[RFC PATCH] mm: support large folio numa balancing

* [RFC PATCH] mm: support large folio numa balancing
@ 2023-11-13 10:45 Baolin Wang
  2023-11-13 10:53 ` David Hildenbrand
  2023-11-15 10:46 ` David Hildenbrand
  0 siblings, 2 replies; 20+ messages in thread
From: Baolin Wang @ 2023-11-13 10:45 UTC (permalink / raw)
  To: akpm
  Cc: david, ying.huang, wangkefeng.wang, willy, baolin.wang, linux-mm,
	linux-kernel

Currently, the file pages already support large folio, and supporting for
anonymous pages is also under discussion[1]. Moreover, the numa balancing
code are converted to use a folio by previous thread[2], and the migrate_pages
function also already supports the large folio migration.

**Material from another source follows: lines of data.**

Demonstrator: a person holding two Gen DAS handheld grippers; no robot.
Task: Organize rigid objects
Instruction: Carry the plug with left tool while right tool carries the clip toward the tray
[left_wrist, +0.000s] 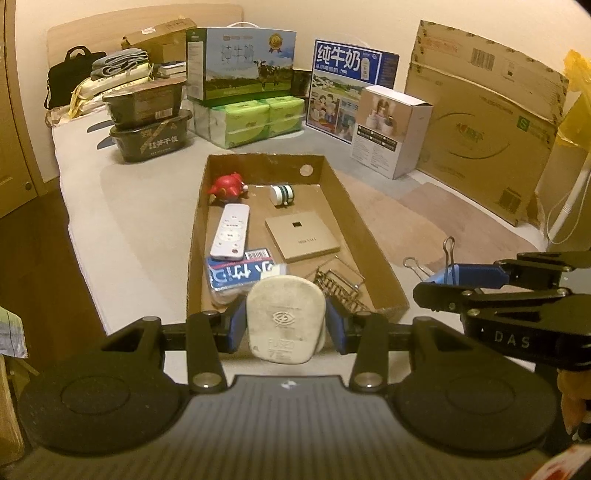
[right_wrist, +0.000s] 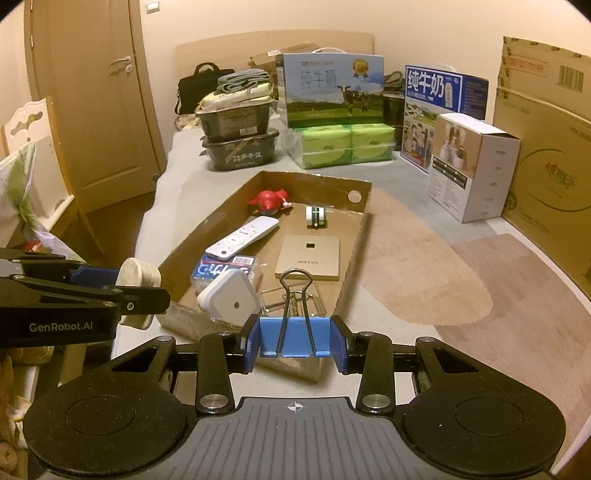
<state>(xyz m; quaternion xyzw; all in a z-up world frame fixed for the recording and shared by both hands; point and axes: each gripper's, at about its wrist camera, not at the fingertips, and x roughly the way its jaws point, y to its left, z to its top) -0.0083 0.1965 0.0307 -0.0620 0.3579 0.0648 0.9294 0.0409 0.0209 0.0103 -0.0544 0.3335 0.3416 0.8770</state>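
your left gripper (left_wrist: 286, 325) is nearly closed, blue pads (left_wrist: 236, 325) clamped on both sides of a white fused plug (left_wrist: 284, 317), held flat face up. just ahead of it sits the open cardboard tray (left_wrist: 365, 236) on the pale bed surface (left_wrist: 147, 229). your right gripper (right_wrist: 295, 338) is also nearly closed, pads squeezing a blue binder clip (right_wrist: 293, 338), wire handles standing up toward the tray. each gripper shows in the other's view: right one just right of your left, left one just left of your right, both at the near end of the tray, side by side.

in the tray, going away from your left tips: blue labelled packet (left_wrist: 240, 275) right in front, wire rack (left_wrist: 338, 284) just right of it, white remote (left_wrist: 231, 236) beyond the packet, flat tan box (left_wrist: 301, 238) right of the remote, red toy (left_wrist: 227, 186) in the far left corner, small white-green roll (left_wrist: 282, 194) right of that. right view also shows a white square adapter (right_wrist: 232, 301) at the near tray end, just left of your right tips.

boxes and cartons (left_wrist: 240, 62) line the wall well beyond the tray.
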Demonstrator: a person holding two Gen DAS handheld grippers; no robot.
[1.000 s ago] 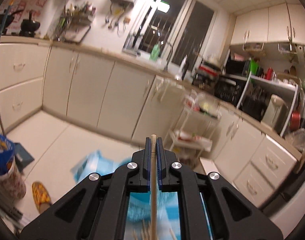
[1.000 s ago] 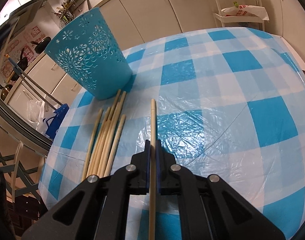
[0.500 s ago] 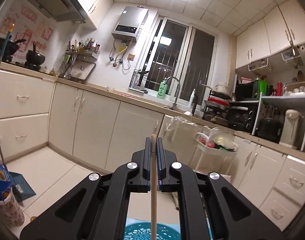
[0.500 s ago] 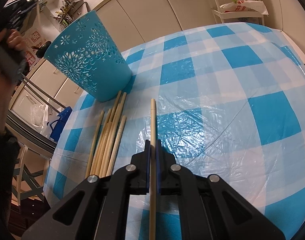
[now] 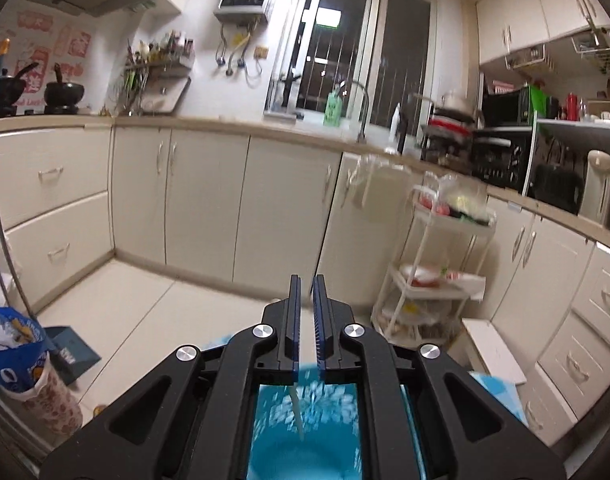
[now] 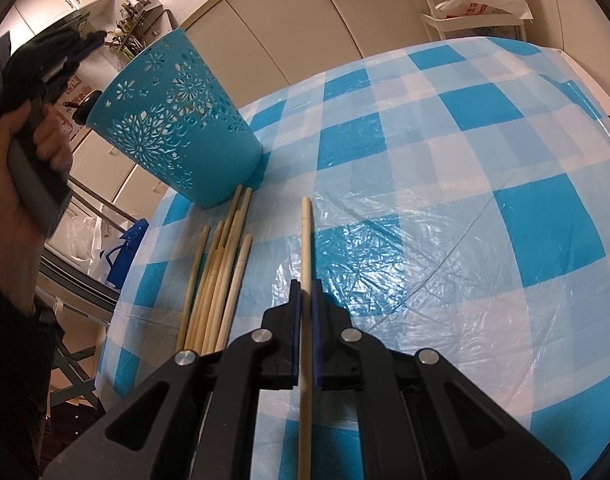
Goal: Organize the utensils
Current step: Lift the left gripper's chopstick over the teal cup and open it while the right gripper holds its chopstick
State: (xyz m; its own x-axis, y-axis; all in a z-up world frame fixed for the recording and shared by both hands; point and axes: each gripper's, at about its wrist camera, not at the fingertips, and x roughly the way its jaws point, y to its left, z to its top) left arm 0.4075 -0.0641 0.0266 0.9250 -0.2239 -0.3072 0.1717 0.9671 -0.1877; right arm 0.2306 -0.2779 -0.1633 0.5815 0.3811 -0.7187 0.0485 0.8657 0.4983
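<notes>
My left gripper (image 5: 307, 280) is slightly open and empty, held right over the teal perforated basket (image 5: 305, 428). A wooden chopstick (image 5: 296, 410) shows blurred below the jaws, inside the basket. My right gripper (image 6: 305, 284) is shut on another wooden chopstick (image 6: 305, 232), held just above the checked tablecloth (image 6: 445, 184). In the right wrist view the basket (image 6: 173, 120) stands at the table's far left, with my left gripper (image 6: 45, 64) above it. Several loose chopsticks (image 6: 219, 268) lie in a pile in front of the basket, left of my right gripper.
The round table's edge (image 6: 117, 320) runs close to the left of the pile. Kitchen cabinets (image 5: 205, 200) and a white trolley rack (image 5: 433, 272) stand beyond the table. A snack bag (image 5: 13, 356) and metal rail (image 5: 1, 208) are at left.
My left gripper tilted down over the basket, opened, and let its chopstick drop into the basket. My right gripper has stayed put, holding its chopstick.
</notes>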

So now I did not see any reason to continue restricting NUMA balancing for
large folio.

[1] https://lkml.org/lkml/2023/9/29/342
[2] https://lore.kernel.org/all/20230921074417.24004-4-wangkefeng.wang@huawei.com/T/#md9d10fe34587229a72801f0d731f7457ab3f4a6e
Signed-off-by: Baolin Wang <baolin.wang@linux.alibaba.com>
---
 mm/memory.c | 9 +++------
 1 file changed, 3 insertions(+), 6 deletions(-)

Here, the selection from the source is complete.